CRYSTAL REHABILITATION AND HEALTHCARE CENTER has a staff turnover rate of 32%, which is about average for Mississippi nursing homes (state average: 46%). Moderate turnover is common in nursing homes, but families should still ask about staff tenure and how the facility maintains care continuity when employees leave.

Was Crystal Rehabilitation And Healthcare Center Ever Fined?

CRYSTAL REHABILITATION AND HEALTHCARE CENTER has no federal fines on record. CMS issues fines when nursing homes fail to meet care standards or don't correct problems found during inspections. The absence of fines suggests the facility has either maintained compliance or corrected any issues before penalties were assessed. This is a positive indicator, though families should still review recent inspection reports for the full picture.

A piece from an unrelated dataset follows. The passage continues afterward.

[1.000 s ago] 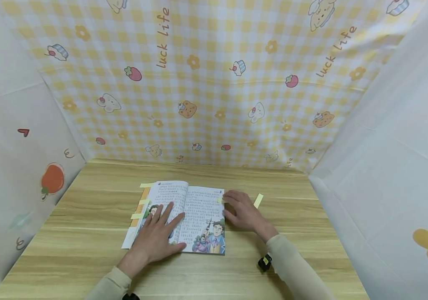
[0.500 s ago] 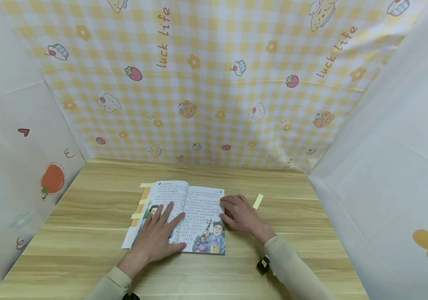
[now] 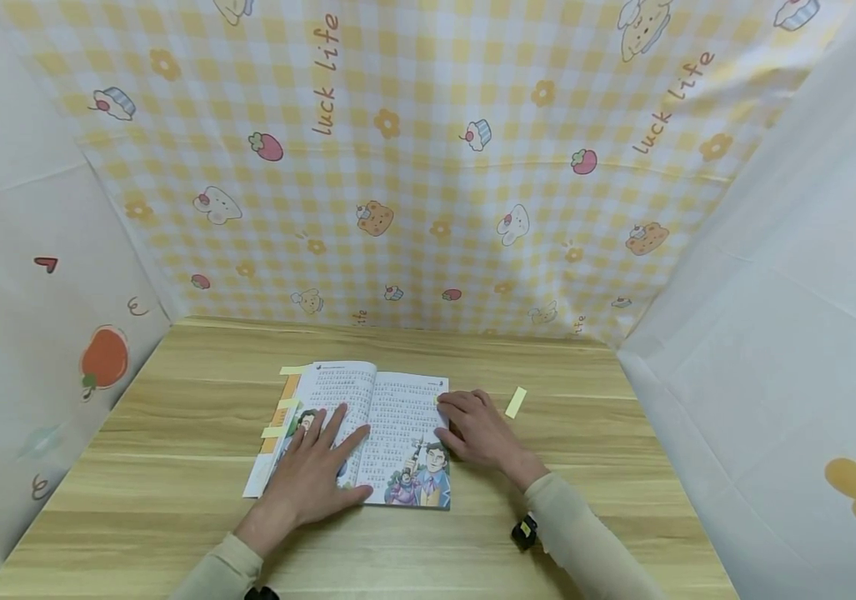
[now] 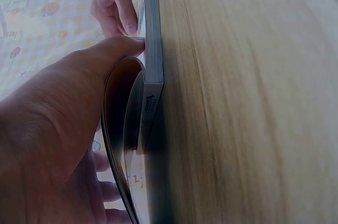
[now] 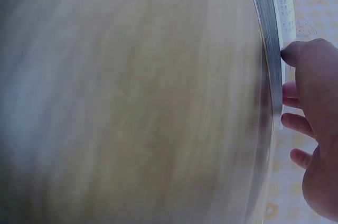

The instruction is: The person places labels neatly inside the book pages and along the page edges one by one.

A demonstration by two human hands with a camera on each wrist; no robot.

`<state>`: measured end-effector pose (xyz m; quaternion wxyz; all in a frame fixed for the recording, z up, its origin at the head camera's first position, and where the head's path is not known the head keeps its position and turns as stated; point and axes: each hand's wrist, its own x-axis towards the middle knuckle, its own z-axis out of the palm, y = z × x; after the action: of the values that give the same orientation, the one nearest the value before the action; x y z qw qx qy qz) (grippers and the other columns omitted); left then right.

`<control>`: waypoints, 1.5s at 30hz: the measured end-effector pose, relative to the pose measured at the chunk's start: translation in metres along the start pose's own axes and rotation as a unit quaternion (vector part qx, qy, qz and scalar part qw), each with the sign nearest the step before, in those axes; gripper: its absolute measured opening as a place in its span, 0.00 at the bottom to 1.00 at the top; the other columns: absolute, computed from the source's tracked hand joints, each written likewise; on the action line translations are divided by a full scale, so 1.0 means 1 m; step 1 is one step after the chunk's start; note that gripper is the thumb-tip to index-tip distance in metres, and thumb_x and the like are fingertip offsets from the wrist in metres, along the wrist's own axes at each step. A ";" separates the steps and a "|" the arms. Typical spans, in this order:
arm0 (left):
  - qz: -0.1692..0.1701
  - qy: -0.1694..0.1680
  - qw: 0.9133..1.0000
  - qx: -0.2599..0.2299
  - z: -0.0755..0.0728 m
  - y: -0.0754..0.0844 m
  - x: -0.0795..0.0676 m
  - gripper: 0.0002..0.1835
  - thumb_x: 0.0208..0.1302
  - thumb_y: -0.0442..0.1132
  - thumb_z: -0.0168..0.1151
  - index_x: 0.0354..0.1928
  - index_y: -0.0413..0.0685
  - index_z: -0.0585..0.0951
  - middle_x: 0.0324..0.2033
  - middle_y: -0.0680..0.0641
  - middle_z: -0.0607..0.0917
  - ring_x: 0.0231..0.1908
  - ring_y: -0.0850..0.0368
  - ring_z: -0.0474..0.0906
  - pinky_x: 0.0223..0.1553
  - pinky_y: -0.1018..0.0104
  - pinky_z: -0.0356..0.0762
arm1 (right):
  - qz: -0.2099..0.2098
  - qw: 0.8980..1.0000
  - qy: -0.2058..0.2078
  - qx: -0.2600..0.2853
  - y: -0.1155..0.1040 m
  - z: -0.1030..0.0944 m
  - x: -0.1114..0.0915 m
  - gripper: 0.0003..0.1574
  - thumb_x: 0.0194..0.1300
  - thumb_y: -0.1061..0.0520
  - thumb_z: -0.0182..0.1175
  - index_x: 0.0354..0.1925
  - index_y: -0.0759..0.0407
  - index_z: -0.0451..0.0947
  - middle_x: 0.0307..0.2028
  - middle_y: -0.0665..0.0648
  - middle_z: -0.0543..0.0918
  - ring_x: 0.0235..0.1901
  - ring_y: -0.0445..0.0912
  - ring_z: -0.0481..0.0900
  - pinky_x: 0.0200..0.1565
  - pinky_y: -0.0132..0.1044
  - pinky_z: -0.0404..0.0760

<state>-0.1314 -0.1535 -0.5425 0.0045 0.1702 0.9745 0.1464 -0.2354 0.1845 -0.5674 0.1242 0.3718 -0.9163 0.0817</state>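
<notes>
An open book (image 3: pixel 405 417) with printed text and colour drawings lies on the wooden table. My left hand (image 3: pixel 311 479) rests spread across the left page and the fold, holding the pages down. In the left wrist view, the thumb of the left hand (image 4: pixel 58 113) lies on the book's edge (image 4: pixel 153 39), beside a curved page. At the right page's outer edge, my right hand (image 3: pixel 478 427) touches the paper with its fingertips, over a pale yellow sticky tab mostly hidden there. The right wrist view shows this hand (image 5: pixel 319 92) with slightly bent fingers against the page block (image 5: pixel 266 28).
Several pale yellow sticky tabs (image 3: pixel 274 432) stick out from the book's left side. One loose yellow strip (image 3: pixel 516 402) lies on the table (image 3: pixel 585 467) right of the right hand. A yellow checked cloth (image 3: pixel 428 183) hangs behind, with white cloth walls at both sides.
My right hand has shifted slightly left and down onto the right page's edge, covering the yellow tab there. The left hand and the book stay put.
</notes>
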 end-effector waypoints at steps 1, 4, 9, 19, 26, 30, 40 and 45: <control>-0.001 0.000 1.000 -0.001 0.000 0.000 0.000 0.52 0.66 0.73 0.75 0.86 0.63 0.71 0.91 0.36 0.57 0.88 0.23 0.55 0.84 0.18 0.58 | 0.001 1.000 -0.003 0.000 0.000 0.000 0.000 0.30 0.82 0.42 0.67 0.70 0.58 0.86 0.72 0.58 0.87 0.73 0.56 0.83 0.74 0.60 0.79; -0.002 -0.001 1.000 -0.003 -0.001 0.000 0.000 0.52 0.66 0.73 0.75 0.87 0.63 0.71 0.91 0.36 0.57 0.88 0.23 0.54 0.84 0.18 0.58 | 0.000 1.000 -0.007 -0.003 -0.001 0.001 0.001 0.31 0.82 0.41 0.66 0.71 0.58 0.85 0.72 0.57 0.87 0.73 0.56 0.83 0.75 0.60 0.79; -0.005 -0.004 1.000 -0.009 -0.002 0.001 -0.001 0.52 0.66 0.73 0.75 0.87 0.63 0.71 0.91 0.36 0.57 0.89 0.23 0.54 0.84 0.18 0.57 | -0.002 1.000 -0.013 -0.013 -0.003 -0.001 0.003 0.32 0.83 0.40 0.64 0.73 0.57 0.83 0.73 0.56 0.87 0.73 0.55 0.83 0.74 0.59 0.80; -0.008 -0.005 1.000 -0.007 -0.003 0.002 -0.001 0.52 0.65 0.73 0.75 0.86 0.63 0.71 0.91 0.36 0.57 0.88 0.23 0.54 0.84 0.18 0.57 | -0.016 0.999 -0.021 -0.043 -0.007 -0.006 0.005 0.32 0.84 0.40 0.63 0.75 0.55 0.83 0.73 0.55 0.87 0.74 0.58 0.82 0.73 0.59 0.80; -0.007 -0.001 1.000 -0.006 -0.004 0.002 -0.002 0.51 0.65 0.73 0.76 0.86 0.63 0.72 0.91 0.36 0.58 0.88 0.23 0.55 0.84 0.17 0.58 | -0.014 0.998 -0.035 -0.050 -0.008 -0.008 0.005 0.32 0.86 0.39 0.60 0.77 0.53 0.81 0.76 0.54 0.85 0.76 0.59 0.81 0.74 0.62 0.79; -0.009 -0.004 1.000 -0.010 -0.004 0.002 -0.002 0.52 0.65 0.73 0.75 0.86 0.63 0.72 0.91 0.37 0.57 0.88 0.24 0.54 0.84 0.18 0.57 | -0.008 0.997 -0.052 -0.053 -0.009 -0.010 0.004 0.34 0.87 0.39 0.58 0.79 0.52 0.79 0.77 0.54 0.83 0.78 0.60 0.79 0.76 0.65 0.78; -0.008 -0.006 1.000 -0.009 -0.003 0.002 -0.002 0.51 0.66 0.73 0.75 0.86 0.63 0.72 0.91 0.37 0.57 0.88 0.24 0.54 0.84 0.18 0.57 | 0.001 0.994 -0.099 -0.054 -0.009 -0.014 0.000 0.37 0.89 0.37 0.53 0.84 0.52 0.72 0.83 0.54 0.77 0.83 0.61 0.73 0.82 0.69 0.73; -0.004 -0.005 1.000 -0.007 -0.003 0.002 -0.002 0.52 0.66 0.73 0.75 0.86 0.63 0.71 0.91 0.36 0.57 0.88 0.23 0.54 0.84 0.18 0.57 | 0.009 0.992 -0.118 -0.049 -0.009 -0.016 -0.001 0.39 0.90 0.36 0.51 0.86 0.52 0.69 0.85 0.54 0.74 0.86 0.61 0.69 0.84 0.68 0.70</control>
<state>-0.1293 -0.1527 -0.5389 0.0110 0.1672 0.9741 0.1520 -0.2257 0.1821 -0.5521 0.0326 0.3637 -0.9309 -0.0062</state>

Is Crystal Rehabilitation And Healthcare Center on Any Federal Watch List?

CRYSTAL REHABILITATION AND HEALTHCARE CENTER is not on any federal watch list. The most significant is the Special Focus Facility (SFF) program, which identifies the bottom 1% of nursing homes nationally based on persistent, serious quality problems. Not being on this list means the facility has avoided the pattern of deficiencies that triggers enhanced federal oversight. This is a positive indicator, though families should still review the facility's inspection history directly.